I exported a model from Blender and I mirrored it completely so it can share both the texture and normal map. Now the seam is visible and the other half’s normal in engine is upside down. I’ve tried this solution: Normal map is inverted when using mirrored geometry - Rendering - Epic Developer Community Forums but It did not work so I assumed it’s outdated in some way. My attempt:

193255-3.png

I wasn’t even able to see a difference changing to clamp or anything.

How can I fix my models without having to resort to doing clamping and logic in the material itself?

that trick doesn’t really work, since mirroring the normal-map will… well… also give you a flipped normal map.

that said, nowadays this isnt a much-practiced thing anymore and we tend to just bake everything onto the texture instead of mirroring it.

So your suggestion would be to just half everything x-wise to fit both halves into the 1 texture?

That is what I would do. I hope someone replies with an answer that makes me go “oh, wow… there is a way!” though.

I know of a way to adjust normals when they are rotated, but flipped… hmm.

even with proper tangents and normals, flipping a normal map that way will result in very wrong results though.

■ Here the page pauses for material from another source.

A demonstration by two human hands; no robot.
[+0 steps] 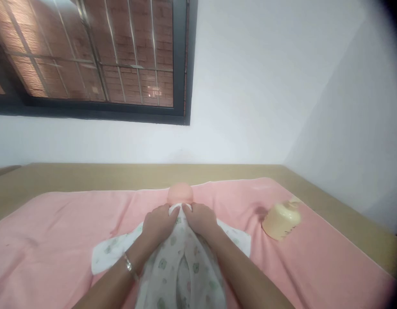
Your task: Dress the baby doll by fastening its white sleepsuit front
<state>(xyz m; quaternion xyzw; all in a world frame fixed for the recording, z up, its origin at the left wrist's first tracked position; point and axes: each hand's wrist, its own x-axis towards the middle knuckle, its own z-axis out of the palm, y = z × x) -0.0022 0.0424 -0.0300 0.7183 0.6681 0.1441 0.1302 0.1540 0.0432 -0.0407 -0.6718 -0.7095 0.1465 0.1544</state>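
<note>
A doll lies on its back on a pink towel, its head toward the far edge. It wears a white printed garment with small green and pink figures. My left hand and my right hand rest side by side on the doll's chest. Both pinch the garment's neckline just below the head, fingers curled onto the cloth. A thin bracelet circles my left wrist.
A cream bottle lies on its side on the towel to the right of the doll. The towel covers a tan table set against a white wall. A dark-framed window with bars is at upper left.
</note>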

I’ve ran into this issue not so long ago. Mirrored UVs are absolutely fine in UE4, however, there are few caveats, including limitations of the software you are exporting from.

Firstly, you have to ensure, that your modelling software is exporting mirrored tangents and binormals correctly. Last time I tried, blender did not by default.

Then You have to ensure that UE4 importer is set to import tangents and binormals.
You should get a seamless mirrored mesh.

If with this settings, you are getting the result, like the one you have on your picture(one side has flipped normals) It most likely means that your modelling software and/or its exporter is not exporting mirrored binormals correctly.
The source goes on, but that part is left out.